In 1940, Cullman earned a B.A. in economics from Yale University in 1940. After school, his father secured him an entry-level job hand-rolling cigars at H. Anton Bock in Manhattan. In 1961, Cullman and a group of investors bought for $25 million a controlling interest in then the 2nd-largest cigar producer in the United States, New-York-based General Cigar Company which owned the brands White Owl, Tiparillo, Tijuana Smalls, and Macanudo. In 1962, he was elected president and CEO of General Cigar; he grew sales at the company from $70 million and 11% market share in 1963 to $220 million in 1967. General Cigar benefited from the switch of many tobacco consumers from cigarettes to cigars propelled by a 1964 surgeon general's report that demonstrated a link between cigarette smoking and cancer; and introduced smaller and milder cigars to attract cigarette smokers and the young market.
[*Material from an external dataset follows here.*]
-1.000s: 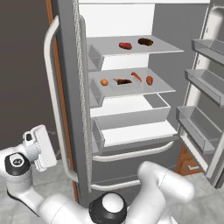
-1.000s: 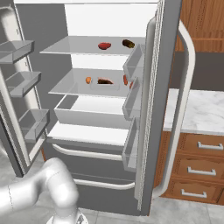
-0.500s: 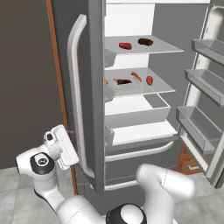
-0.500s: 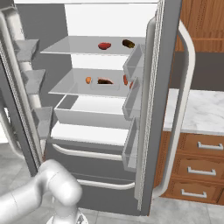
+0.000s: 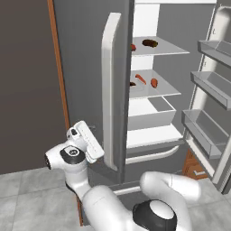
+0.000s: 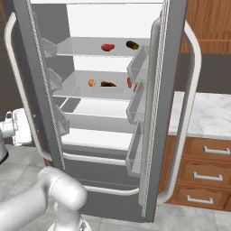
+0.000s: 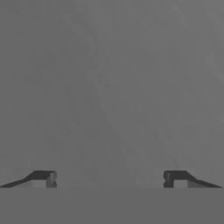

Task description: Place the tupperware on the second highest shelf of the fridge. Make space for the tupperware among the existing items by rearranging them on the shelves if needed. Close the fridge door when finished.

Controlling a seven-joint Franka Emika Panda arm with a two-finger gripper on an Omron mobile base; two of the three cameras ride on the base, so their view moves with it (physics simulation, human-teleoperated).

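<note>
Grey fridge [image 5: 85, 67] door part shut, wood cabinets [image 6: 203, 171] w/ marble counter [image 6: 210, 115], fingers [image 7: 43, 178] spread wide, empty.

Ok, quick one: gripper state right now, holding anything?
Gripper: open, jaws wide apart, nothing between them; it faces the grey fridge door.

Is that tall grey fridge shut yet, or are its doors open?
Open. Both doors of the tall grey fridge stand ajar, and the white interior with its thin glassy shelves shows between them.
</note>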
In 1976, the company's name was changed to Culbro Corporation and he diversified the company into snack foods, Ex-Lax, packaging, real estate, and in 1996, opened the cigar club Club Macanudo in Manhattan. In 1981, he retired as president but remained as CEO until 2005 when the company was sold to Swedish Match. He died on August 28, 2011, in Stamford, Connecticut, aged 93.

==Personal life==
In 1938, he married Louise Bloomingdale (1919–2014), granddaughter of Lyman Bloomingdale; they had three children, Edgar Cullman Jr., Lucy Cullman Danziger, and Susan Cullman Kirby (married to attorney John Kirby). His son Edgar is married to interior designer Elissa Cullman, daughter of restaurateur Sol Forman who owned Peter Luger Steak House and whose siblings still own and operate the restaurant.